DEL RESTO, UN EX MINISTRO DELLA GIUSTIZIA ha in questi giorni dato una pessima prova di sé. Oliviero Diliberto è stato fotografato accanto a una sorridente e matura signora bionda che indossava la scritta: “La Fornero al cimitero”. Diliberto si è scusato successivamente con la titolare del Lavoro, al centro di una dura battaglia con il sindacato di sinistra per l’articolo 18. «Non avevo visto la scritta». Gli crediamo, perché non dovremmo? Anche se magari ci viene da suggerire che un personaggio pubblico dovrebbe fare più attenzione quando si mette davanti ad un obiettivo.
Ma Diliberto, che non è più parlamentare perché il suo partito non esiste più, spazzato via dagli elettori, ha approfittato per l’insperata occasione mediatica che lo ha brevemente rimesso sotto gli occhi dei riflettori, per accusare proprio la Fornero. Poteva evitarselo. Ma certe persone sono fatte così: non si rassegnano a capire che se il consenso popolare li ha definitivamente bocciati, ci dovrà pur essere un motivo. Vox populi…

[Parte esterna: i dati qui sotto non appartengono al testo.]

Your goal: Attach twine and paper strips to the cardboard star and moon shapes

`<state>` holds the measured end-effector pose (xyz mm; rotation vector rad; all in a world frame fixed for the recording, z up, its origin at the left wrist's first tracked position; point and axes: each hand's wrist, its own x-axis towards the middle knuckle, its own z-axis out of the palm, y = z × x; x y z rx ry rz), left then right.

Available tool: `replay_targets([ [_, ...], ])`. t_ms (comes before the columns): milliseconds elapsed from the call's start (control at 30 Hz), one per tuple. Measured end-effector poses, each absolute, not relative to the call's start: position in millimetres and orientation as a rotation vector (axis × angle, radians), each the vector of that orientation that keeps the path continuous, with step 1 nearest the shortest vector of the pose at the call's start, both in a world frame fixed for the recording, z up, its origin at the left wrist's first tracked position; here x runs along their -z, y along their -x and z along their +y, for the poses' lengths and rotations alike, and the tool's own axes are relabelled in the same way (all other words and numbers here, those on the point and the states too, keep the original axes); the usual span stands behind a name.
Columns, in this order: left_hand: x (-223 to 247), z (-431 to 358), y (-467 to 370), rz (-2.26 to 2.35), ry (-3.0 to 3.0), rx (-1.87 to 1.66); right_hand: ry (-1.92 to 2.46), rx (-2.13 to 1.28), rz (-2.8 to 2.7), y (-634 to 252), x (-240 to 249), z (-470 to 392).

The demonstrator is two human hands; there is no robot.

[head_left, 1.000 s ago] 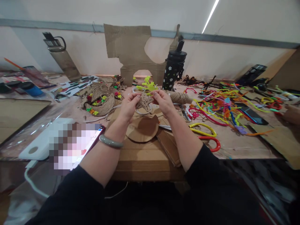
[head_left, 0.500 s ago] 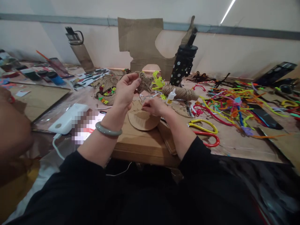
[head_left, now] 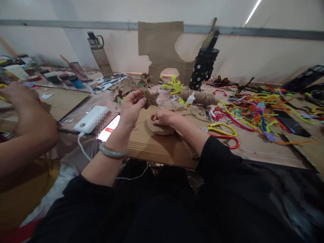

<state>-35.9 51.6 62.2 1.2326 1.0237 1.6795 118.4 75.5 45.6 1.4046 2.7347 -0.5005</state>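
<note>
Above the cardboard slab [head_left: 144, 148] at the middle of the table [head_left: 255, 148], a star-shaped cord piece [head_left: 151, 99] is raised in the left hand [head_left: 133, 108]. That hand's grip pinches one edge between thumb and fingers, probably so that most of its face stays uncovered. Lower and to the right, the right hand [head_left: 163, 118] is at a round cardboard disc [head_left: 159, 129], fingers curled inward; I cannot tell whether that grip holds anything. The slab seems to serve as a raised work surface under the disc. Just beyond the right hand stands a small glue bottle [head_left: 190, 100], with a roll of twine [head_left: 198, 97] lying behind it, both seemingly set within easy reach. Scissors [head_left: 222, 130] lie near the right forearm, handles towards the right, and tangled pipe cleaners [head_left: 260, 118] spread farther out. On the far left, a co-worker's hand [head_left: 22, 94] is near another cardboard sheet [head_left: 68, 101].
</note>
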Motion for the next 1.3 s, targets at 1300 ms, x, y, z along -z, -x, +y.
replay_targets([
  [1300,-7,43,57,1.667,-2.145,-1.257,-1.506,0.531,2.856,-118,-89,51],
])
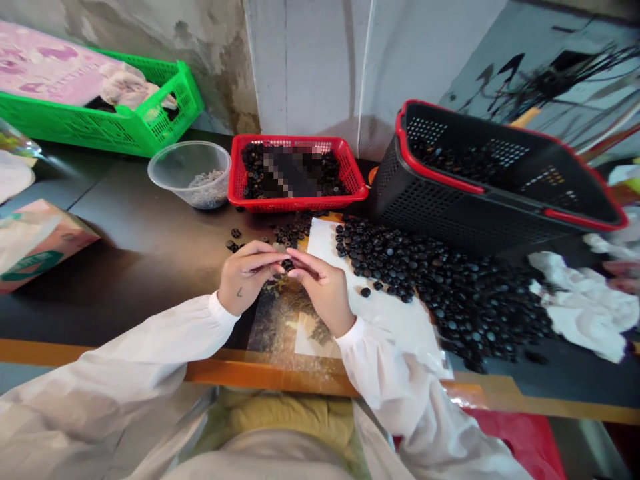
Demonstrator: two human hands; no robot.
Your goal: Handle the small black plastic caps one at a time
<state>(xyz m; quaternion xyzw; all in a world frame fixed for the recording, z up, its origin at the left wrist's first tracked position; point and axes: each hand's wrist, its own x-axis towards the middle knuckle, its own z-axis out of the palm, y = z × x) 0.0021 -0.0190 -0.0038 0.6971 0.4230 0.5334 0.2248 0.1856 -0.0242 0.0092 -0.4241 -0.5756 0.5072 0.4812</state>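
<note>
My left hand (249,275) and my right hand (323,288) meet at the fingertips above the table's near part. Between them they pinch one small round black piece (287,265). Just behind the hands lies a scatter of similar black pieces (290,233). A large heap of black round pieces (465,293) spreads to the right, partly on a white sheet (395,320). Beyond my hands stands a red basket (300,205) holding more dark pieces; part of its contents is blurred out.
A clear plastic bowl (187,167) with small pale pieces stands left of the red basket. A tall black basket (450,207) is at the right, a green crate (125,133) back left, a tissue box (45,247) left, crumpled white paper (585,303) far right.
</note>
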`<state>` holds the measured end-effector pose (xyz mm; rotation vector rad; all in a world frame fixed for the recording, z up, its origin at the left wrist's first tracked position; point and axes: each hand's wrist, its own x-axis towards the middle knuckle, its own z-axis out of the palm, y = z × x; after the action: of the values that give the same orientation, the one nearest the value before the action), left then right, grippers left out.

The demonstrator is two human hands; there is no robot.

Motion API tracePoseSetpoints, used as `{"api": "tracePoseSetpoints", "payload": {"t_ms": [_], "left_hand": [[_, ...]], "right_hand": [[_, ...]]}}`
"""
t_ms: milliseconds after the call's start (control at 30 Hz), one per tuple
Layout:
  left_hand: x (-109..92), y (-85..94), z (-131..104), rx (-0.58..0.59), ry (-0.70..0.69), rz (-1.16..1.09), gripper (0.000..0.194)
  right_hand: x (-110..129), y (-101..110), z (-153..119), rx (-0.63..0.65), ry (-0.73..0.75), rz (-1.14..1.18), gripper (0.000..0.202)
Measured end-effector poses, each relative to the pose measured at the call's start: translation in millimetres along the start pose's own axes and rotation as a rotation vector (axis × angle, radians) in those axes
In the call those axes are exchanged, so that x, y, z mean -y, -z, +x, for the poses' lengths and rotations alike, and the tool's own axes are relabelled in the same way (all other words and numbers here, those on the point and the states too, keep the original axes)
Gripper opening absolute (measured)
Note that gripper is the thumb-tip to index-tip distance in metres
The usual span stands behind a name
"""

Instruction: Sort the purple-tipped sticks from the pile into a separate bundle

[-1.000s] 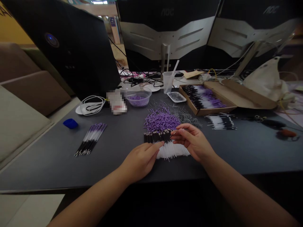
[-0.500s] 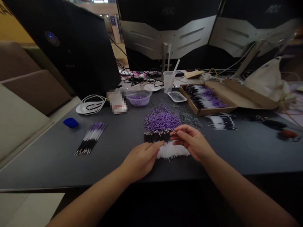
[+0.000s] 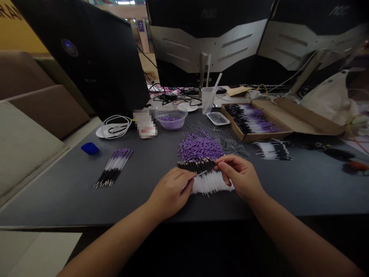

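Observation:
A thin black-and-white stick [image 3: 205,171] spans my two hands, tilted up to the right. My left hand [image 3: 172,191] pinches its white end. At its black end, the thumb and fingers of my right hand [image 3: 240,177] are closed. Below the hands lies a row of similar sticks [image 3: 208,184], black with metal-looking tips at the far side and translucent white nearer me; my hands cover parts of it. Just behind the row is a heap of small purple tubes [image 3: 198,144], with a scatter of grey clear pieces [image 3: 232,142] to its right.
On the left lie a bundle of purple, white and black sticks [image 3: 114,167] and a blue cup-like piece [image 3: 89,148]. Behind are a bowl of purple tubes [image 3: 173,122], a small white tray [image 3: 218,118], a plastic cup [image 3: 206,102] and a cardboard box of sticks [image 3: 253,136]. Loose sticks [image 3: 273,150] lie right.
Earlier my right fingers held a dark piece and my left fingers were at the row. Now both hands hold one stick between them. The view has shifted slightly.

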<state>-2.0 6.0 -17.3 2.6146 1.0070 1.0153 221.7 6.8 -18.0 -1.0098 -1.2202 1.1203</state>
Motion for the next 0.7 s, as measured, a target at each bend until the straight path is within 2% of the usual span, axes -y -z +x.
{"api": "tracePoseSetpoints", "payload": {"t_ms": [100,200,300,400,533,633,700], "left_hand": [[2.1,6.7,4.5,-0.143,0.116,-0.129,0.016],[4.7,12.1,9.0,-0.242,0.301,-0.471,0.008],[7.8,15.2,12.9,-0.332,0.493,-0.915,0.007],[9.8,16.2,15.8,-0.472,0.616,-1.155,0.012],[8.7,17.1,18.7,-0.632,0.608,-1.172,0.022],[8.8,23.8,22.1,-0.698,0.552,-1.110,0.019],[13.8,34.3,26.0,-0.711,0.525,-1.029,0.018]], "right_hand": [[-2.3,1.6,2.4,-0.068,0.036,0.095,0.010],[-3.7,2.6,4.3,-0.075,0.015,0.125,0.008],[-2.3,1.7,2.6,-0.020,-0.025,0.063,0.011],[2.5,-1.2,-1.7,0.078,-0.050,-0.073,0.014],[7.9,-5.1,-6.2,0.219,-0.018,-0.231,0.012],[8.2,-5.6,-7.0,0.276,0.015,-0.291,0.014],[7.8,-4.8,-6.7,0.284,0.024,-0.300,0.016]]}}
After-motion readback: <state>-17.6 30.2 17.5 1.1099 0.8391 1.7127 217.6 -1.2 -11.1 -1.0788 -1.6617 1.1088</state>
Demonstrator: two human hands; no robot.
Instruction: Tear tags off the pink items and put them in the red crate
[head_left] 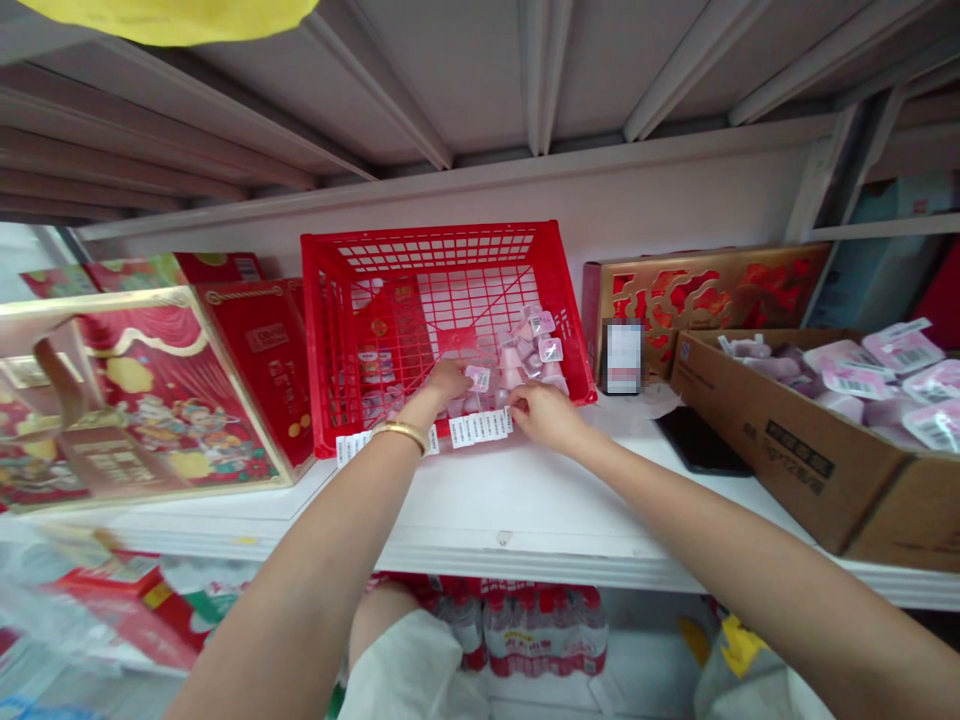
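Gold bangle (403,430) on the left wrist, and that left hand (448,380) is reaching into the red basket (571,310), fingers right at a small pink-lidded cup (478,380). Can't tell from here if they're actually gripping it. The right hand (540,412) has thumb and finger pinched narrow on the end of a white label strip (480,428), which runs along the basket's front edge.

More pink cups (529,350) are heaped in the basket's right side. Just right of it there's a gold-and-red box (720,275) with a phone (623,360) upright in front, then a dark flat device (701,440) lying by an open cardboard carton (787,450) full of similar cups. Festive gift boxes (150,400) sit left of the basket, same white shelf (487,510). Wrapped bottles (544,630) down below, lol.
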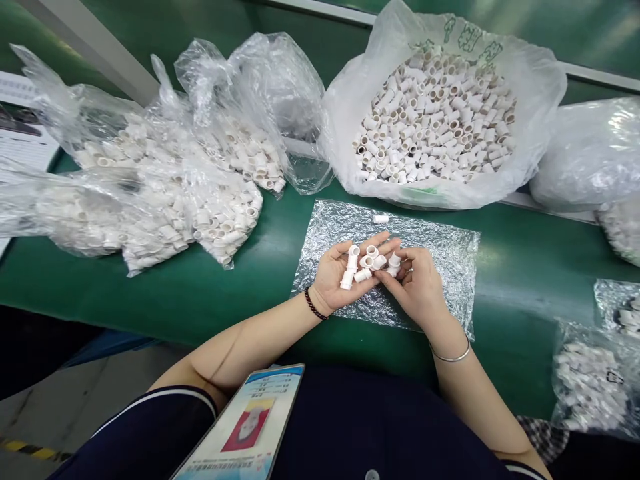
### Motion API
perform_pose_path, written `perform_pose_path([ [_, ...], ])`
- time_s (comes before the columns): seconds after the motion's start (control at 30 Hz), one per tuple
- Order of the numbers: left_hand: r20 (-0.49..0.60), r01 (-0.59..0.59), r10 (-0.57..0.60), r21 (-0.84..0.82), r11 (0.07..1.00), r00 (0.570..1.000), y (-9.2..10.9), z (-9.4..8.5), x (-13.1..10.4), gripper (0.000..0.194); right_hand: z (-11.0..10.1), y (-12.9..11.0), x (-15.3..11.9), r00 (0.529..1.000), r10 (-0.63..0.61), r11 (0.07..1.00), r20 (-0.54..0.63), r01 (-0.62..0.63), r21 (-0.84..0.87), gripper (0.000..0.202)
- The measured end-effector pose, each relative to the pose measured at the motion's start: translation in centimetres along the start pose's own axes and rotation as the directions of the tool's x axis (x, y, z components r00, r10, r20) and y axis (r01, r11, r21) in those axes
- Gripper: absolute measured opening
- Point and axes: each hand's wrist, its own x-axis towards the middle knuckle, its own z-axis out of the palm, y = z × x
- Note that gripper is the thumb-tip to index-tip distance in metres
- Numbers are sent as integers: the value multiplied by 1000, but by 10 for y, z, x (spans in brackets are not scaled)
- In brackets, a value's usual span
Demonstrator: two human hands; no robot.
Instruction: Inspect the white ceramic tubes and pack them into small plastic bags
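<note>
My left hand (329,279) lies palm up with several short white plastic pipe fittings (353,259) resting across the palm and fingers. My right hand (423,283) meets its fingertips from the right, thumb and fingers closed on white fittings (394,261). How many the right fingers hold is partly hidden. Both hands are above a flat, crinkled clear plastic bag (445,257) on the green work surface (280,267). One loose fitting (381,219) lies on that bag, just beyond my fingers.
A big open translucent bag (345,127) full of white fittings (440,120) stands behind my hands. Several clear bags of fittings (150,180) crowd the left. More bags sit right, including a small filled bag (593,383) near the front edge. An ID badge (245,427) hangs at my chest.
</note>
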Motion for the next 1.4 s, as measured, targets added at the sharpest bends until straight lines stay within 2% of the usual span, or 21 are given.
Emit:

NON SONO FEMMINISTA ma penso che Marta Dassù abbia ragione e spero che la sua iniziativa abbia un seguito. L’attuale e battagliera sottosegretaria agli Esteri ha un curriculum di tutto rispetto, macchiato secondo una mia personalissima e opinabile opinione da un solo neo: è stata “consigliere” di Massimo D’Alema (un giorno, se qualcuno me lo chiederà, spiegherò perché considero “Baffino” tra le cause dei mali d’Italia compreso il ventennio berlusconiano). Ma, per il resto, la Dassù ha sempre dato ottime prove di sé. Ora si sta meritoriamente facendo portavoce dell’iniziativa di un’altra donna di carattere: Hillary Clinton. The Women in the Public Service Project punta a rafforzare la leadership femminile nelle varie strutture politiche, nazionali e internazionali.
Alla base del progetto, c’è una cifra inconfutabile: tre. «Metà degli accordi di pace fallisce nel primo decennio, ma soltanto il tre per cento di questi accordi è stato mediato o negoziato dalle donne» spiega. Di questo sono davvero convinta: se più governi fossero guidati dalle donne, ci sarebbero meno guerre e si vivrebbe meglio, basta vedere i paesi del Nord Europa.
Non lo sapevo ma pare che il governo americano stia organizzando un seminario estivo di formazione a cui parteciperanno decine di donne, soprattutto dal Nord Africa. La Dassù vorrebbe che l’Italia, attraverso il proprio Ministero degli Esteri, facesse da ponte europeo a questa iniziativa. Non so se ci riuscirà, ma mi sembra una buona idea.